_Task brief_:
Exclude the pictures and reproduce exactly the lines that run from the one holding "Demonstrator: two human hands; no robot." to the end of the entries below.

_Listed entries_:
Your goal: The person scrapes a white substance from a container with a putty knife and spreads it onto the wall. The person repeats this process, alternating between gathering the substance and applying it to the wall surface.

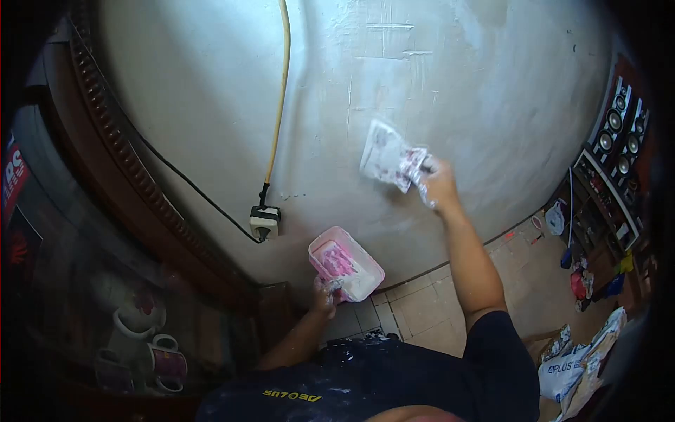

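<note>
My right hand (437, 184) is closed round the handle of a wide putty knife (382, 153), its blade smeared with white paste and close to the wall (457, 112). White paste also coats the fingers and handle. Lower down, my left hand (327, 295) grips the near edge of a pink plastic tub (378, 271), tilted so that its inside shows. White putty (360, 284) lies in one end of it, and pink streaks show through at the other.
A yellow cable (280, 105) runs down the wall to a socket (265, 222) left of the tub. Dark carved furniture (151, 169) with mugs (169, 362) behind glass stands left. At right are a speaker rack (619, 133), a shelf (608, 197) and a white bag (562, 373) on the tiled floor (429, 309).
</note>
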`<action>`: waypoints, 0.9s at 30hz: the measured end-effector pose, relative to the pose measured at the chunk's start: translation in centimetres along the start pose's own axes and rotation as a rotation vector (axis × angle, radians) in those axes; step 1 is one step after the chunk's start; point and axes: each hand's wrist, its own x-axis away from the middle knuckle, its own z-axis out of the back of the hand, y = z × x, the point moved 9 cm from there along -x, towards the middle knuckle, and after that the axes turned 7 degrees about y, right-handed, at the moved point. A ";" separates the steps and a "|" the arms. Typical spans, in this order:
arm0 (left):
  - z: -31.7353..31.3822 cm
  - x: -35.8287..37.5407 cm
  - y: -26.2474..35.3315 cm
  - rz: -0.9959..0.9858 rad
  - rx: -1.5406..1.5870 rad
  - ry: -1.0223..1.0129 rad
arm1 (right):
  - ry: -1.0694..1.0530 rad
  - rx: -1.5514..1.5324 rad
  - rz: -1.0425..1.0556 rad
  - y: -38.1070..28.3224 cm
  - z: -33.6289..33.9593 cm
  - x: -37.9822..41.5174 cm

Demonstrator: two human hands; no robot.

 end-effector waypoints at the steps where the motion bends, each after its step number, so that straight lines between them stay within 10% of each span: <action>1: -0.8 0.8 0.8 -0.003 -0.005 -0.003 | 0.085 -0.159 -0.085 -0.6 1.5 -2.3; 5: -3.1 2.0 2.8 -0.055 0.066 -0.031 | 0.550 0.404 0.652 -16.9 8.3 -7.7; 6: -2.8 1.8 2.7 -0.062 0.070 -0.020 | 0.536 0.564 0.483 -17.6 9.0 -10.3; 10: -1.7 0.6 2.6 -0.133 0.045 -0.106 | 0.518 0.879 0.970 -23.9 6.3 -14.4; 27: 0.2 0.9 0.3 0.007 0.083 0.053 | -0.208 1.039 0.834 -4.4 -5.9 -0.9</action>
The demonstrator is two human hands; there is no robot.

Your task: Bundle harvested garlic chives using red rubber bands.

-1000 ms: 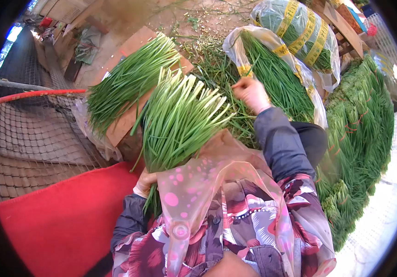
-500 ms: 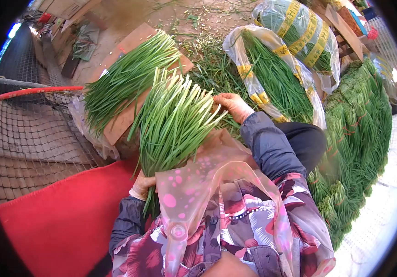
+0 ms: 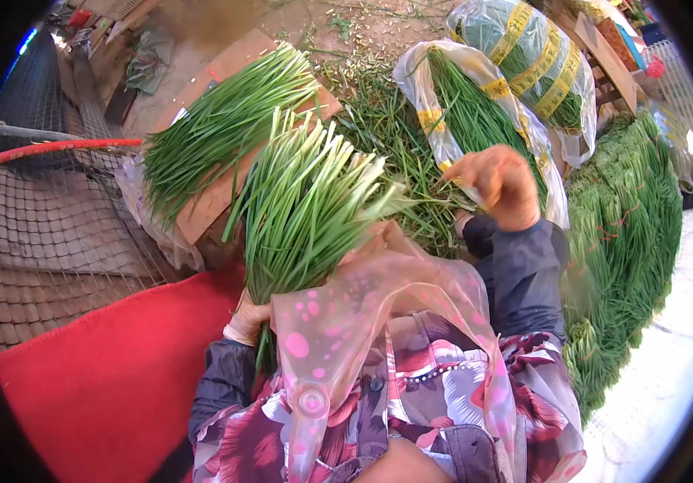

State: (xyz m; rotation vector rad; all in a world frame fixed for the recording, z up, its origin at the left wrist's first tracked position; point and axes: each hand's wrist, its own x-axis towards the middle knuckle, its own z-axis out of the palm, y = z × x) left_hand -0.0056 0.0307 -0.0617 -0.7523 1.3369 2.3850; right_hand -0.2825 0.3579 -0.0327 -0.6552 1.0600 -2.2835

_Answer to the exercise_:
Demonstrator: two human hands; no robot.

 end-effector waypoints at the steps where the motion bends, each after its step number, so that straight lines between them stay within 10% of each span: <action>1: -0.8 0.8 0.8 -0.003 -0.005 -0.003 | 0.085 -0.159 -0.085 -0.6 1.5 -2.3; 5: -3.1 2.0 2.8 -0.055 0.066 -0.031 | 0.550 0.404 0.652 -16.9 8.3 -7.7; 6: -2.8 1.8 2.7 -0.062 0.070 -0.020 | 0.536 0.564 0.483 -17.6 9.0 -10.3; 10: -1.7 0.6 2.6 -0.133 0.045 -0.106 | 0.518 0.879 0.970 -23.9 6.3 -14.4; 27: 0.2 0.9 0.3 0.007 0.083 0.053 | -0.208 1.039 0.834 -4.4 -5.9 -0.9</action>
The demonstrator is two human hands; there is no robot.

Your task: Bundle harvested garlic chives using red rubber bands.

-1000 ms: 
-500 ms: 
+0 ms: 

State: (xyz m; rotation vector rad; all in a world frame fixed for the recording, z up, its origin at the left wrist's first tracked position; point and axes: each hand's wrist, its own x-axis towards the middle knuckle, its own z-axis out of the palm, y = z × x) left_hand -0.0056 0.0307 -0.0617 -0.7523 1.3369 2.3850; right_hand -0.2825 0.3579 -0.0327 -0.6552 1.0600 -2.2835

This concludes the response to the exercise.